Write out every line of the material exactly as it appears.

================================

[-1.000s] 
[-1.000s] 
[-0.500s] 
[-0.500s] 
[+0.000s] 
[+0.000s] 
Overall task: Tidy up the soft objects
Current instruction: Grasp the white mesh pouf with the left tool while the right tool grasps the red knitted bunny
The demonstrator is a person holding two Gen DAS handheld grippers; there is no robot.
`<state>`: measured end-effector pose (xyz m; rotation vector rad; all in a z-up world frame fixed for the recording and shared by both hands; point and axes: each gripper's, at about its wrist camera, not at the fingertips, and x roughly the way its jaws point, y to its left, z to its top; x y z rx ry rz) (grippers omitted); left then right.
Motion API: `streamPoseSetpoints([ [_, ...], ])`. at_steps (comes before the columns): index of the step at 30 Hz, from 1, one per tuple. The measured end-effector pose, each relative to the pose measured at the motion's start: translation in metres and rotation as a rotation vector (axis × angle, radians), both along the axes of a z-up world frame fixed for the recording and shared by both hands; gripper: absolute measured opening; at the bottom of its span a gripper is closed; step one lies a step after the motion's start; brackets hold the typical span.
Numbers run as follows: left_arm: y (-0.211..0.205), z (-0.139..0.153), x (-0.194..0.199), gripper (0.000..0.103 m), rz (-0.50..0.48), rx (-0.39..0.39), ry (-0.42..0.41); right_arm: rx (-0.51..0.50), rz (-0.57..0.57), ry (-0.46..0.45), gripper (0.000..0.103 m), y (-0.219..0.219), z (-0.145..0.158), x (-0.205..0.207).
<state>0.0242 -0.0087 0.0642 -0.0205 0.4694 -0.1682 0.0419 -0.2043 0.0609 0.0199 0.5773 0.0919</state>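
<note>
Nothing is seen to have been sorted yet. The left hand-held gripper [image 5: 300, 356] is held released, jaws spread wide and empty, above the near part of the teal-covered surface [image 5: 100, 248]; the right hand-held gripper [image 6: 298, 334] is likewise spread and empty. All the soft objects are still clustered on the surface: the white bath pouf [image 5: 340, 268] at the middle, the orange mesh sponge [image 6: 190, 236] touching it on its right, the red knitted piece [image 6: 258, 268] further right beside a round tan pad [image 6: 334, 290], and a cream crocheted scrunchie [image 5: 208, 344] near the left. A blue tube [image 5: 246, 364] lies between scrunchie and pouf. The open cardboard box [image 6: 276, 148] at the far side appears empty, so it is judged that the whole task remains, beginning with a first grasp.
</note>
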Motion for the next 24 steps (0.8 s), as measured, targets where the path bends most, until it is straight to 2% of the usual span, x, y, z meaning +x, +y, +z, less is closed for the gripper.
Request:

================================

• [Completed exercise]:
[-1.000s] 
[-1.000s] 
[-0.500s] 
[-0.500s] 
[+0.000s] 
[+0.000s] 
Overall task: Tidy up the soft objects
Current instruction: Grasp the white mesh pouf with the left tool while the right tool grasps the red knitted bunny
The demonstrator is a person holding two Gen DAS handheld grippers; there is no robot.
`<state>`: measured end-effector pose (xyz m; rotation vector rad; all in a z-up world frame fixed for the recording and shared by both hands; point and axes: each gripper's, at about its wrist camera, not at the fingertips, and x roughly the way its jaws point, y to its left, z to its top; x y z rx ry rz) (grippers omitted); left then right.
Motion API: `streamPoseSetpoints([ [_, ...], ])`. at_steps (comes before the columns): index of the step at 30 Hz, from 1, one per tuple. The measured end-effector pose, each relative to the pose measured at the motion's start: translation in metres and rotation as a rotation vector (axis × angle, radians), both along the axes of a z-up world frame fixed for the recording and shared by both hands; gripper: absolute measured opening; at the bottom of its span a gripper is closed; step one lies a step after the motion's start; brackets hold the typical span.
Numbers run as follows: left_arm: y (-0.211..0.205), z (-0.139..0.153), x (-0.194..0.199), gripper (0.000..0.103 m), rz (-0.50..0.48), rx (-0.39..0.39), ry (-0.42..0.41); right_arm: rx (-0.51..0.50), rz (-0.57..0.57), ry (-0.46..0.45), gripper (0.000..0.103 m), y (-0.219..0.219), z (-0.145..0.158), x (-0.205..0.207).
<state>0.0242 -0.0087 0.0642 -0.0205 0.4694 -0.1682 0.0419 -0.2043 0.0609 0.0199 0.5773 0.0919</state>
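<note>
Nothing is seen to have been sorted yet. The left hand-held gripper [image 5: 300, 356] is held released, jaws spread wide and empty, above the near part of the teal-covered surface [image 5: 100, 248]; the right hand-held gripper [image 6: 298, 334] is likewise spread and empty. All the soft objects are still clustered on the surface: the white bath pouf [image 5: 340, 268] at the middle, the orange mesh sponge [image 6: 190, 236] touching it on its right, the red knitted piece [image 6: 258, 268] further right beside a round tan pad [image 6: 334, 290], and a cream crocheted scrunchie [image 5: 208, 344] near the left. A blue tube [image 5: 246, 364] lies between scrunchie and pouf. The open cardboard box [image 6: 276, 148] at the far side appears empty, so it is judged that the whole task remains, beginning with a first grasp.
</note>
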Motion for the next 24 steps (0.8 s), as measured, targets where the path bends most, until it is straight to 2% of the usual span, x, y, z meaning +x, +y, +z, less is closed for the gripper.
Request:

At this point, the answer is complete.